Produce as output only the lines below starting at the line with "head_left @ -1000" and continuing through the line with "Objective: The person", each one exactly as written.

*** DATA EXTRACT ***

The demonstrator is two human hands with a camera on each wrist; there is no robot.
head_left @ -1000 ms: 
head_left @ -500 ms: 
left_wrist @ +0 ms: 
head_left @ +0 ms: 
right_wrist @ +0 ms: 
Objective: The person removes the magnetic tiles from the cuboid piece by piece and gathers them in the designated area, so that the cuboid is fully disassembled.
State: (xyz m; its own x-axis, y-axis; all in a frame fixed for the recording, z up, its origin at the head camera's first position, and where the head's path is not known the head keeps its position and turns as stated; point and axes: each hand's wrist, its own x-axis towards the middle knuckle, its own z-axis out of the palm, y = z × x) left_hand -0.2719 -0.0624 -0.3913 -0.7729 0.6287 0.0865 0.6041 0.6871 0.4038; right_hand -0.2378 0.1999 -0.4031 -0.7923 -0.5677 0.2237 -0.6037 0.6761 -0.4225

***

#### TASK SOLUTION:
head_left @ -1000 ms: 
head_left @ -500 ms: 
left_wrist @ +0 ms: 
head_left @ +0 ms: 
right_wrist @ +0 ms: 
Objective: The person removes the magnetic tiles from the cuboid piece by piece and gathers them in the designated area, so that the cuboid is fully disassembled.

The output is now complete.